Михалыч поспешил назад к Коле и Лбу. Совершенно обалдевший Семеныч побрел за ним. На следующих привалах они не разговаривали. Семеныч был озабочен наскоками Коли и Лба, которые хотели «вывести Михалыча на чистую воду». Михалыч на привалах сидел в сторонке, глядя в пространство, и щелкал пальцами — как будто общался с кем-то невидимым. Двигаясь в режиме «час через два» круглые сутки, они догнали Тыщкмбрига с командой через два дня, когда впереди опять оказалась
Дорога
Она воняла.

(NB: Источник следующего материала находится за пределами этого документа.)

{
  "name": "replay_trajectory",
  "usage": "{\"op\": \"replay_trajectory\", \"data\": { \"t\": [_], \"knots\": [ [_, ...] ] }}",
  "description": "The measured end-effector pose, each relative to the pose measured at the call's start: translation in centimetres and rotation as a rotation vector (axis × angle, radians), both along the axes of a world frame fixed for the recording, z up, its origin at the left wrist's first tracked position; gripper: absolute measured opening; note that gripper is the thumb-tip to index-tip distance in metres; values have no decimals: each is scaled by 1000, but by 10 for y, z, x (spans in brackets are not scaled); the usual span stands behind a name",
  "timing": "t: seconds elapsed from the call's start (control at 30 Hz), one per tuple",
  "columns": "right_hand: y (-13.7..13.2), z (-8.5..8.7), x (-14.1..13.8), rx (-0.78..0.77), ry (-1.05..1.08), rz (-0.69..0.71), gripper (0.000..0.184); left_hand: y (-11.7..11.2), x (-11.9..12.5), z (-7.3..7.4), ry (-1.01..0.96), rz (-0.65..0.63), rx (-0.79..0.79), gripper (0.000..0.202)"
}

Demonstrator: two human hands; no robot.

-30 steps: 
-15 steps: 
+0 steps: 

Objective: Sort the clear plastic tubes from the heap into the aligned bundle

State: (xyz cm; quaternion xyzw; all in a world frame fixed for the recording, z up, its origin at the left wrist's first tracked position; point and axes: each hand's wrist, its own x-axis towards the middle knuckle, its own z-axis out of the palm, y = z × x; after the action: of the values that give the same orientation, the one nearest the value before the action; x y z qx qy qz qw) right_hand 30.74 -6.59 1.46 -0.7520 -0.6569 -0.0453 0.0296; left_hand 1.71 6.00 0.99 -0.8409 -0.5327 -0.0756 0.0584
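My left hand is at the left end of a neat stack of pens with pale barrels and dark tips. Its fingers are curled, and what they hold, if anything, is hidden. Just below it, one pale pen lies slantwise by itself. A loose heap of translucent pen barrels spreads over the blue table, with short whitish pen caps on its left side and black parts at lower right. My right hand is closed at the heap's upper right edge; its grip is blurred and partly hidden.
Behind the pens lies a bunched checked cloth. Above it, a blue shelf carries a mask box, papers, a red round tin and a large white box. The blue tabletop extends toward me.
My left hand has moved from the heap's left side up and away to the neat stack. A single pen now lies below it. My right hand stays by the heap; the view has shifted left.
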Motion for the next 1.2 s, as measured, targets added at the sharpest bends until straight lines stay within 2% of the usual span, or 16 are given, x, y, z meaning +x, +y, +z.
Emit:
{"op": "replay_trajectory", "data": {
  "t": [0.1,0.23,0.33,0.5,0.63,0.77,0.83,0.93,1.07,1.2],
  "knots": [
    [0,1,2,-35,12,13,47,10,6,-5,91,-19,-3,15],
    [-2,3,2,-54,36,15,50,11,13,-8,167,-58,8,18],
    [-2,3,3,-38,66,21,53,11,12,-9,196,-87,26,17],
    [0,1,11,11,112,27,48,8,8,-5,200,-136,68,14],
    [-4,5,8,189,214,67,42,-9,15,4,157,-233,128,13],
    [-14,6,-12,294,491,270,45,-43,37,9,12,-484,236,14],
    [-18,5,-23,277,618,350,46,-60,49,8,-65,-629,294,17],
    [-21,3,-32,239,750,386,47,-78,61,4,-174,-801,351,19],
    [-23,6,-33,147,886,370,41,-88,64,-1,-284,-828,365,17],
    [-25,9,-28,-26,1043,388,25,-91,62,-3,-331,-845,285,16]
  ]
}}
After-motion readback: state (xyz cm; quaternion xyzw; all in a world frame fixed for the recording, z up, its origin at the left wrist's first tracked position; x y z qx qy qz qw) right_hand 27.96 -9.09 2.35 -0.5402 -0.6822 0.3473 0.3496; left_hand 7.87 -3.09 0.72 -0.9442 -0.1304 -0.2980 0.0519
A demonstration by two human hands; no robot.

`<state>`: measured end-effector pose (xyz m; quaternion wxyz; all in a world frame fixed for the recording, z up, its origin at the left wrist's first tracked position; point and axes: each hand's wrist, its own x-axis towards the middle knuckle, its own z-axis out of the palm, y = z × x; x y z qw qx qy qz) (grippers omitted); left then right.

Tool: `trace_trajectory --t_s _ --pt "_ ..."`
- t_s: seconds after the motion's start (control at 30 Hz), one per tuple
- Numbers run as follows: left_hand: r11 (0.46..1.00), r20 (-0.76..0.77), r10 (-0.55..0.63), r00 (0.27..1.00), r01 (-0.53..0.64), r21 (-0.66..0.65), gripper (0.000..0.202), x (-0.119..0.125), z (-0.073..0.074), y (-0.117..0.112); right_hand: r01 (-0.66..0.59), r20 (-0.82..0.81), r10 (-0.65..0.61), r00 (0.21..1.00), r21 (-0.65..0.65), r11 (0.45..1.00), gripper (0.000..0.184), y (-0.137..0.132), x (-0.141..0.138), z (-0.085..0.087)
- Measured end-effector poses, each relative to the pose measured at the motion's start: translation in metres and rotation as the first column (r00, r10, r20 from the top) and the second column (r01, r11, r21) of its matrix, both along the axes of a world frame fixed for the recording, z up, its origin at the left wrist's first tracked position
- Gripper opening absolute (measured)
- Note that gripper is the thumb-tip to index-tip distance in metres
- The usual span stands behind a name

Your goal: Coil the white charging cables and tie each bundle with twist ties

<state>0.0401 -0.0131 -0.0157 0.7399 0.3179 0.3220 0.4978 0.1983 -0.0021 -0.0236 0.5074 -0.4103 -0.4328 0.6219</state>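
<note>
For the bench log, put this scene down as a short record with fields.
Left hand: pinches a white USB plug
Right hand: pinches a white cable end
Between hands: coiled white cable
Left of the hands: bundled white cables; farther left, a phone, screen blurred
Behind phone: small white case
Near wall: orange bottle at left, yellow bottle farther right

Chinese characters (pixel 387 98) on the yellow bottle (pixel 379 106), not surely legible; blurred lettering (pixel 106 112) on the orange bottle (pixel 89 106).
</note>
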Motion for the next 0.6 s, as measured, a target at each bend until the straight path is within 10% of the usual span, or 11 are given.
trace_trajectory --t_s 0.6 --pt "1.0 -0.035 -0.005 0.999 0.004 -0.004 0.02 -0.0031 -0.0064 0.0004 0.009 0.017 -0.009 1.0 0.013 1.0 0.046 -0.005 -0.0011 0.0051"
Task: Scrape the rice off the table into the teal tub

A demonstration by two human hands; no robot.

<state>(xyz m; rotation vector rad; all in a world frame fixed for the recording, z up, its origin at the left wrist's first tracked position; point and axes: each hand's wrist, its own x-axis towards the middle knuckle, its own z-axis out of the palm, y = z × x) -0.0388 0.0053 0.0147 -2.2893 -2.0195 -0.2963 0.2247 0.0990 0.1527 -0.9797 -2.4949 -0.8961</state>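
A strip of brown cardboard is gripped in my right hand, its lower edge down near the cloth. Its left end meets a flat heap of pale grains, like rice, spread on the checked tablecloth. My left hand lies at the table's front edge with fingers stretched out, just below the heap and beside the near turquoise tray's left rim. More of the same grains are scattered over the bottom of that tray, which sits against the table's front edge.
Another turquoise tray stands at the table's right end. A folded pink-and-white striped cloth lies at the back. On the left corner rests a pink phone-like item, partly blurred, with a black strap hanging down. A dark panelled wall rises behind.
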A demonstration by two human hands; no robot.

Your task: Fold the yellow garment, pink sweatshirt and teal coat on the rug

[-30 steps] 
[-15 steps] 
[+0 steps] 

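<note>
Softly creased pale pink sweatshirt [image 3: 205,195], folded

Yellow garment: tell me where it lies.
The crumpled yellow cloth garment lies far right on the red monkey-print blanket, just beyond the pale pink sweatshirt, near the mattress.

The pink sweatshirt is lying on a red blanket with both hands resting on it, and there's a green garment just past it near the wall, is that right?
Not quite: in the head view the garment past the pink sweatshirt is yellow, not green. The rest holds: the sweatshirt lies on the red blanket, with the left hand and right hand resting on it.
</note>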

Дней пять назад, на ней разбомбили колонну беженцев. По дороге цепью брели красноармейцы Тыщкмбрига: искали продукты, не нужные мертвым, но необходимые живым. Михалыч замер, глядя на мертвую женщину с двумя мертвыми детьми. Потом молча встал в цепь и стал потрошить сумки и мешки. У него дрожали руки. Рост, неестественно широкие плечи, горб, как бы босые, но, очевидно, не босые, ноги делали его «ненашесть» очевидной, хотя и не страшной. Мрачное лицо не добавляло популярности. Его сторонились. Никто не обратил внимания на Fw-189[11], сделавший круг над разбитой колонной, а зря: через полчаса они внезапно услышали
Треск
мотора. Мотоцикл с коляской выскочил из-за поворота. Цепь не успела разбежаться, но успела пригнуться, и первая пулеметная очередь прошла над головами. Второй не случилось: Михалыч, вытаскивающий из крестьянской котомки какой-то незатейливый харч, зло махнул рукой в сторону мотоцикла. Мотор замолк, через секунду раздался хлопок, и мотоцикл вспыхнул. Бойцы, подбежавшие к мотоциклу, задумчиво крестились. Михалыч подошел позже, закончив с котомкой. Ветер сдувал пламя вправо от коляски. Не обращая внимания на то, что у пулеметчика пропала голова, Михалыч отцепил его руки от пулеметных рукояток и сдернул горячий пулемет с турели: «Пригодится.» Верхняя половина тела водителя свалилась на землю вместе с частью передней колонки мотоцикла, включая фару и руль, в который вцепились его руки. Михалыч пробормотал: «Перестарался» и сел на обочину, рассматривая пулемет. Второй мотоцикл выскочил из-за поворота и затормозил. Разглядев столб дыма и его источник, водитель резко развернулся и умчался. Последним исчез из вида хлыст антенны, намекнувший на будущие неприятности. Никто, кроме Семеныча, подходившего к месту действия со здоровенным Тыщкмбригом, мотоцикл не заметил.
10
Для Михалыча, эти события еще случатся и уже случились, он все время перескакивает с прошедшего времени на будущее и обратно.